In Nigerian households where every dollar counts, families are increasingly choosing to skip bank queues and avoid high fees for international transfers. Instead, they are turning to stablecoins pegged to the US dollar. According to IMF data published on June 16, 2026, this trend has evolved from a niche phenomenon into a significant payment channel.

Between July 2023 and June 2024, Nigeria received approximately $59 billion in cryptocurrency inflows. The country accounted for roughly 60 percent of all stablecoin inflows in Sub-Saharan Africa. The reason is simple: traditional remittance channels are expensive, costing an average of 9 percent to send $200 to the region, compared to a global average of 6 percent.

Stablecoins are attractive due to their speed and predictability. Transfers are nearly instantaneous via smartphone, and the prospect of holding savings outside of the volatile naira is highly appealing. For small businesses and households, this is a way to preserve purchasing power and speed up settlements with overseas partners as the local currency loses ground.

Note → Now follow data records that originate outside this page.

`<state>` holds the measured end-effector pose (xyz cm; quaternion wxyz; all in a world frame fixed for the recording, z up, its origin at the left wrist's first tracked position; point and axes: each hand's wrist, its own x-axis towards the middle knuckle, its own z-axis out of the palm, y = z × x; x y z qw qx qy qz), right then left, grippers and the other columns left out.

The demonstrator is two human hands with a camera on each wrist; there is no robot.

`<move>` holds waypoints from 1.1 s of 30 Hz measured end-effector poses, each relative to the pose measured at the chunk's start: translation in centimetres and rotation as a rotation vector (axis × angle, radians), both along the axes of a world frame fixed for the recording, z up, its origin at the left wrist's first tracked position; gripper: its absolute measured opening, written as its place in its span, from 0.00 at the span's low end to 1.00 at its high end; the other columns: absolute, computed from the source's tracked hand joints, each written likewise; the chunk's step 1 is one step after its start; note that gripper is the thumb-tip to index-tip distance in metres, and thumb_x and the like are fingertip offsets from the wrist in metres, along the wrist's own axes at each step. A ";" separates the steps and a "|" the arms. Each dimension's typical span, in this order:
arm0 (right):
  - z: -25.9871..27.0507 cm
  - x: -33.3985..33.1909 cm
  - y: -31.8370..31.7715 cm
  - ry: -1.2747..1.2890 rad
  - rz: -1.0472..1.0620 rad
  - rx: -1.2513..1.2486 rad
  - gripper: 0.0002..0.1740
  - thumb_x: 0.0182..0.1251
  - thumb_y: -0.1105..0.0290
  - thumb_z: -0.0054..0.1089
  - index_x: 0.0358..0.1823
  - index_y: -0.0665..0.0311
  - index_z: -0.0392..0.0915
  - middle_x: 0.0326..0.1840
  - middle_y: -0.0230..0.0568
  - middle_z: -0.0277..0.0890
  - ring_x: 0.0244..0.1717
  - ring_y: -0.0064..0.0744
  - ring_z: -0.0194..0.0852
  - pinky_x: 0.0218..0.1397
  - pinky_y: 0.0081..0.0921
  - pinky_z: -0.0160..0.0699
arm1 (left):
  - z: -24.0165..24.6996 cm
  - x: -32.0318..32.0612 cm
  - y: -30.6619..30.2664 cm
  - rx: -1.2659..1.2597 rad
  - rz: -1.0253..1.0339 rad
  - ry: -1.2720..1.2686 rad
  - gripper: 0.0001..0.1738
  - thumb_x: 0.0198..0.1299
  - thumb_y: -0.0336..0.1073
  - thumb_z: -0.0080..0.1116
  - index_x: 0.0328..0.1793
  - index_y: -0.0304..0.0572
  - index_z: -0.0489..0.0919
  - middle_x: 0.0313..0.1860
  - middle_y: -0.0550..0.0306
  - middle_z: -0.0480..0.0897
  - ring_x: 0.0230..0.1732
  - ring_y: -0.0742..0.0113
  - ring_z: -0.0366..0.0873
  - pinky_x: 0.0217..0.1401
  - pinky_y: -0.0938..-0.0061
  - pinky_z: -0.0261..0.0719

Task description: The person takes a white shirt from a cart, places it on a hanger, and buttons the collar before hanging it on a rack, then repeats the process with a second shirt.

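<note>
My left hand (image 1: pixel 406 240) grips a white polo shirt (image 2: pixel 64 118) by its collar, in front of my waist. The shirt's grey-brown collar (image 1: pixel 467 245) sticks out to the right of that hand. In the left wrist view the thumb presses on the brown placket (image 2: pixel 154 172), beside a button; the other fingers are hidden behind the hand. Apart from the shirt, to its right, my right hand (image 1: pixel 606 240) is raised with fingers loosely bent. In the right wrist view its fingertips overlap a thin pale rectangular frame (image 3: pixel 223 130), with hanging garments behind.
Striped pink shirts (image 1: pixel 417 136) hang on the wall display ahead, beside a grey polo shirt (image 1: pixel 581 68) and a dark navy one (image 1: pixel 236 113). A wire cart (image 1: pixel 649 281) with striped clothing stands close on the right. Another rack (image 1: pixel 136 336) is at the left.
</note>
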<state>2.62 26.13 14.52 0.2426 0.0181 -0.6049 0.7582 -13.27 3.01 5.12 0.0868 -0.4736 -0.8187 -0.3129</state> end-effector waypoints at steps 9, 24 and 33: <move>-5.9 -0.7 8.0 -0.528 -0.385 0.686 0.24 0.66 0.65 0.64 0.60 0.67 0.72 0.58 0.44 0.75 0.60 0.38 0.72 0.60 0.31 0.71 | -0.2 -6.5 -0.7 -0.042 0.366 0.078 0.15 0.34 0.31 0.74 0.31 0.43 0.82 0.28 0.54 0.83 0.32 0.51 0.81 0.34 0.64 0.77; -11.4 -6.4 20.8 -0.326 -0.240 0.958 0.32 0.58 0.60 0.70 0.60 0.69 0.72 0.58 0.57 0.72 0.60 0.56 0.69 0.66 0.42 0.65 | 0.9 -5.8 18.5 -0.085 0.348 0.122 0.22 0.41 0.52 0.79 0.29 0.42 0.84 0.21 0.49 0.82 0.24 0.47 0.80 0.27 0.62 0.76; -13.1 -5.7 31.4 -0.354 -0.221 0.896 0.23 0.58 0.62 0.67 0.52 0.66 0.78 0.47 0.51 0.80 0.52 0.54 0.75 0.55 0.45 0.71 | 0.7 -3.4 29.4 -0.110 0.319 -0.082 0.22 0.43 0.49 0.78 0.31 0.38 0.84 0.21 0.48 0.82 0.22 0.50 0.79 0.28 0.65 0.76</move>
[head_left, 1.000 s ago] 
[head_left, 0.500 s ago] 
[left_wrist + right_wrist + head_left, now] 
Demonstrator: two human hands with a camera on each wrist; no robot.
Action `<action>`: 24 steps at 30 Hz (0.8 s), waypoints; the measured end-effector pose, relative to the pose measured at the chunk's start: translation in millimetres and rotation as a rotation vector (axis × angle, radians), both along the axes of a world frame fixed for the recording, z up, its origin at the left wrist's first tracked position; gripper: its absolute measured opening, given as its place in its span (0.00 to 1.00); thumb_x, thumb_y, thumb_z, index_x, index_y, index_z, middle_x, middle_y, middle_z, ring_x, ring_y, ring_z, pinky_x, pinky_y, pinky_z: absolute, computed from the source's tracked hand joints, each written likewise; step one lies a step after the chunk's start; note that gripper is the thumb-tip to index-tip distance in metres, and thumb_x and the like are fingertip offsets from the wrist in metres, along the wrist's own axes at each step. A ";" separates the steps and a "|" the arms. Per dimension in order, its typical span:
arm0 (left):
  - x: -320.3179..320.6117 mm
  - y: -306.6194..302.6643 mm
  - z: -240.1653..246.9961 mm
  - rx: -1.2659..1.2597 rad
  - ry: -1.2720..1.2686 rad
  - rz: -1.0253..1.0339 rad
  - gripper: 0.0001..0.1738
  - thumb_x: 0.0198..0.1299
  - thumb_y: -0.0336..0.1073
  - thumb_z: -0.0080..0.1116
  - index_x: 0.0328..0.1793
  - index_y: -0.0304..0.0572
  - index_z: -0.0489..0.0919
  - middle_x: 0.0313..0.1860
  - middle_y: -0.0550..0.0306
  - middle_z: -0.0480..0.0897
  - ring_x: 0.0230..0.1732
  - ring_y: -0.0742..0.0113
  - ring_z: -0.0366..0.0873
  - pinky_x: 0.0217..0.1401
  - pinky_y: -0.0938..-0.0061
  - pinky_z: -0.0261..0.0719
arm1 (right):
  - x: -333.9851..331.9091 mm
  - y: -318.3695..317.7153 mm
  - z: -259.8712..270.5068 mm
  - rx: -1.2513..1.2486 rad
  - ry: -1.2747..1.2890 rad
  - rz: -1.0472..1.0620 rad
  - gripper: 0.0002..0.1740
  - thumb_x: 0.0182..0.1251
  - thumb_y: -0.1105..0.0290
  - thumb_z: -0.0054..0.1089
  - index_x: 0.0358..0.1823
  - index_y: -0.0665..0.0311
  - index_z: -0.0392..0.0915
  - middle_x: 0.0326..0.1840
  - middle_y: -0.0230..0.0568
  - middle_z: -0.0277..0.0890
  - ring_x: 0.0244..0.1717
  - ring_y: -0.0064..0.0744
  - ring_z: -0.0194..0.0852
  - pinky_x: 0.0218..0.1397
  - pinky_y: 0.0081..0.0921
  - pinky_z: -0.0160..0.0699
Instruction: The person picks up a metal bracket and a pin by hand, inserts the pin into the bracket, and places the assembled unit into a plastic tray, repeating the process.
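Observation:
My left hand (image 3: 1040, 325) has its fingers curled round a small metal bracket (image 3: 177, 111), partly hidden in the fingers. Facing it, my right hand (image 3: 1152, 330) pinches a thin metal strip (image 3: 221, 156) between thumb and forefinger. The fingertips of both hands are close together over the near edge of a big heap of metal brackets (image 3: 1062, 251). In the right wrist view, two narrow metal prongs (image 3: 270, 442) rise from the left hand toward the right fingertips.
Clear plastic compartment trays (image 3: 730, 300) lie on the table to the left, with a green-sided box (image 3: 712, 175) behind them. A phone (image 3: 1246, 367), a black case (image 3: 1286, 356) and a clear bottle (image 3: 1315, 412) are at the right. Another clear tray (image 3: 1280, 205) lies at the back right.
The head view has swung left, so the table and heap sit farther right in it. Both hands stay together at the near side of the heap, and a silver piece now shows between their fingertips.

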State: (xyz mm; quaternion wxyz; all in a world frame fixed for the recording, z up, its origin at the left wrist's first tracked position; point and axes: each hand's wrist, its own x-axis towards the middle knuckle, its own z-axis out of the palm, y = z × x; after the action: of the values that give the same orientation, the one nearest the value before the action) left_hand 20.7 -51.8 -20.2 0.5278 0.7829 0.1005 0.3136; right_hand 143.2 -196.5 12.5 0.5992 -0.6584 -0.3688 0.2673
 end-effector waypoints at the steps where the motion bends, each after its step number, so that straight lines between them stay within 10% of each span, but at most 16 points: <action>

However, systemic risks lurk behind this convenience. A mass shift toward dollar-pegged tokens reduces demand for the naira, weakening the Central Bank's monetary policy tools. Furthermore, digital wallet transactions complicate oversight and increase the likelihood of illicit financial flows. The IMF explicitly highlights these challenges for regulators.

The interests of ordinary users and the state diverge here. Individuals sending money to relatives or paying for imports benefit from low costs and high speed. The state, meanwhile, faces a loss of control over its currency and financial system. It is a classic example of a technological solution filling the gaps left by traditional institutions.

Stablecoins in Nigeria demonstrate how digital tools can reshape traditional money flows when official channels become too expensive or unreliable. The question now is whether regulators can adapt their rules without losing the trust of those who are already voting with their wallets.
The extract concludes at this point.